To read individual characters from a file, you can use a Source object directly as an iterator since the Source class extends Iterator[Char]:

for (c <- source) process c

If you want to be able to peek at a character without consuming it (like istream::peek in C++ or a PushbackInputStreamReader in Java), call the buffered method on the source object. Then you can peek at the next input character with the head method without consuming it.

val source = Source.fromFile("myfile.txt", "UTF-8")
val iter = source.buffered
while (iter.hasNext) {
  if (iter.head is nice)
    process iter.next
  else
    ...
}
source.close()

Alternatively, if your file isn’t large, you can just read it into a string and process that:

val contents = source.mkString

9.3 Reading Tokens and Numbers

Here is a quick-and-dirty way of reading all whitespace-separated tokens in a source:

val tokens = source.mkString.split("\s+")

To convert a string into a number, use the toInt or toDouble method. For example, if you have a file containing floating-point numbers, you can read them all into an array by

val numbers = for (w <- tokens) yield w.toDouble

or

val numbers = tokens.map(_.toDouble)


Image Tip

Remember—you can always use the java.util.Scanner class to process a file that contains a mixture of text and numbers.


Finally, note that you can read numbers from scala.io.StdIn:

print("How old are you? ")
val age = Scala.io.readInt()
  // Or use readDouble or readLong


Image Caution

These methods assume that the next input line contains a single number, without leading or trailing whitespace. Otherwise, a NumberFormatException occurs.


9.4 Reading from URLs and Other Sources

The Source object has methods to read from sources other than files:

val source1 = Source.fromURL("http://horstmann.com", "UTF-8")
val source2 = Source.fromString("Hello, World!")
  // Reads from the given string—useful for debugging
val source3 = Source.stdin
  // Reads from standard input


Image Caution

When you read from a URL, you need to know the character set in advance, perhaps from an HTTP header. See www.w3.org/International/O-charset for more information.


9.5 Reading Binary Files

Scala has no provision for reading binary files. You’ll need to use the Java library. Here is how you can read a file into a byte array:

val file = new File(filename)
val in = new FileInputStream(file)
val bytes = new Array[Byte](file.length.toInt)
in.read(bytes)
in.close()

9.6 Writing Text Files

Scala has no built-in support for writing files. To write a text file, use a java.io.PrintWriter, for example:

val out = new PrintWriter("numbers.txt")
for (i <- 1 to 100) out.println(i)
out.close()

Everything works as expected, except for the printf method. When you pass a number to printf, the compiler will complain that you need to convert it to an AnyRef:

out.printf("%6d %10.2f",
  quantity.asInstanceOf[AnyRef], price.asInstanceOf[AnyRef]) // Ugh

Instead, use the f interpolator:

out.print(f"$quantity%6d $price%10.2f")

9.7 Visiting Directories

There are no “official” Scala classes for visiting all files in a directory, or for recursively traversing directories.
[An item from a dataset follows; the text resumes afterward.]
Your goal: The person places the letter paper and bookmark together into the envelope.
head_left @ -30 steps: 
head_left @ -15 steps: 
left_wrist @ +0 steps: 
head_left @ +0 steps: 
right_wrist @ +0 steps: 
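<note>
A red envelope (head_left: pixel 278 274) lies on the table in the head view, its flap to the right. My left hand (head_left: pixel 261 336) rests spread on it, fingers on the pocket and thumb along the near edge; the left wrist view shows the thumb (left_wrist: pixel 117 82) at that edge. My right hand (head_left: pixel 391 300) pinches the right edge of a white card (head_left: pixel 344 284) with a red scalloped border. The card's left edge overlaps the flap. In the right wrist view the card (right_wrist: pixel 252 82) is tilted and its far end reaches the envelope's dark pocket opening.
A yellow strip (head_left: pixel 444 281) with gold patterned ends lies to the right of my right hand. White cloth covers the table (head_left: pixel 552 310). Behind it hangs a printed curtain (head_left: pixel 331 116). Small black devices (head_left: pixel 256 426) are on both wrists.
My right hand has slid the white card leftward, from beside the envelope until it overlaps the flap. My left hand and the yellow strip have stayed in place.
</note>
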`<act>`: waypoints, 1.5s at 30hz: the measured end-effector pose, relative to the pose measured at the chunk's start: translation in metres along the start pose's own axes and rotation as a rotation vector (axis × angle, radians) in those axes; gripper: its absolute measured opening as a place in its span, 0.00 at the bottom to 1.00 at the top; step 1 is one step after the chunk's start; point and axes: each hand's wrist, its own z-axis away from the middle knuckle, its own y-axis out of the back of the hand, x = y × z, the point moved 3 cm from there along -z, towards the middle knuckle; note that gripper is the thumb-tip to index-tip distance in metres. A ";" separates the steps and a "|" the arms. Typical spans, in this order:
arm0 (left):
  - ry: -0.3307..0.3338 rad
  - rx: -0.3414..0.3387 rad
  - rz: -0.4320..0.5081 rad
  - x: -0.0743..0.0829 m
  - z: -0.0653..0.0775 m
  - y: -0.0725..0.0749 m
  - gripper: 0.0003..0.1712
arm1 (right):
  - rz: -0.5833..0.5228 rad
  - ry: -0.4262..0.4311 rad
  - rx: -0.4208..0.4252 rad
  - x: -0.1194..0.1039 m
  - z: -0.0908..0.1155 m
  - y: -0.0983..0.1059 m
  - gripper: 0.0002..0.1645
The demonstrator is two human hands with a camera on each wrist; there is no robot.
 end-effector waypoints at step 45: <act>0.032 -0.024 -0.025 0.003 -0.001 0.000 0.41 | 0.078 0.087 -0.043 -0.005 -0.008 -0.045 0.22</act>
The simplest approach is to use the Files.list and Files.walk methods of the java.nio.file package. The list method only visits the children of a directory, and the walk method visits all descendants. These methods yield Java streams of Path objects. You can visit them as follows:

import java.nio.file._
String dirname = "/home/cay/scala-impatient/code"
val entries = Files.walk(Paths.get(dirname)) // or Files.list
try {
  entries.forEach(p => Process the path p)
} finally {
  entries.close()
}

9.8 Serialization

In Java, serialization is used to transmit objects to other virtual machines or for short-term storage. (For long-term storage, serialization can be awkward—it is tedious to deal with different object versions as classes evolve over time.)

Here is how you declare a serializable class in Java and Scala.

Java:

public class Person implements java.io.Serializable {
  private static final long serialVersionUID = 42L;
  ...
}

Scala:

@SerialVersionUID(42L) class Person extends Serializable

The Serializable trait is defined in the scala package and does not require an import.


Image Note

You can omit the @SerialVersionUID annotation if you are OK with the default ID.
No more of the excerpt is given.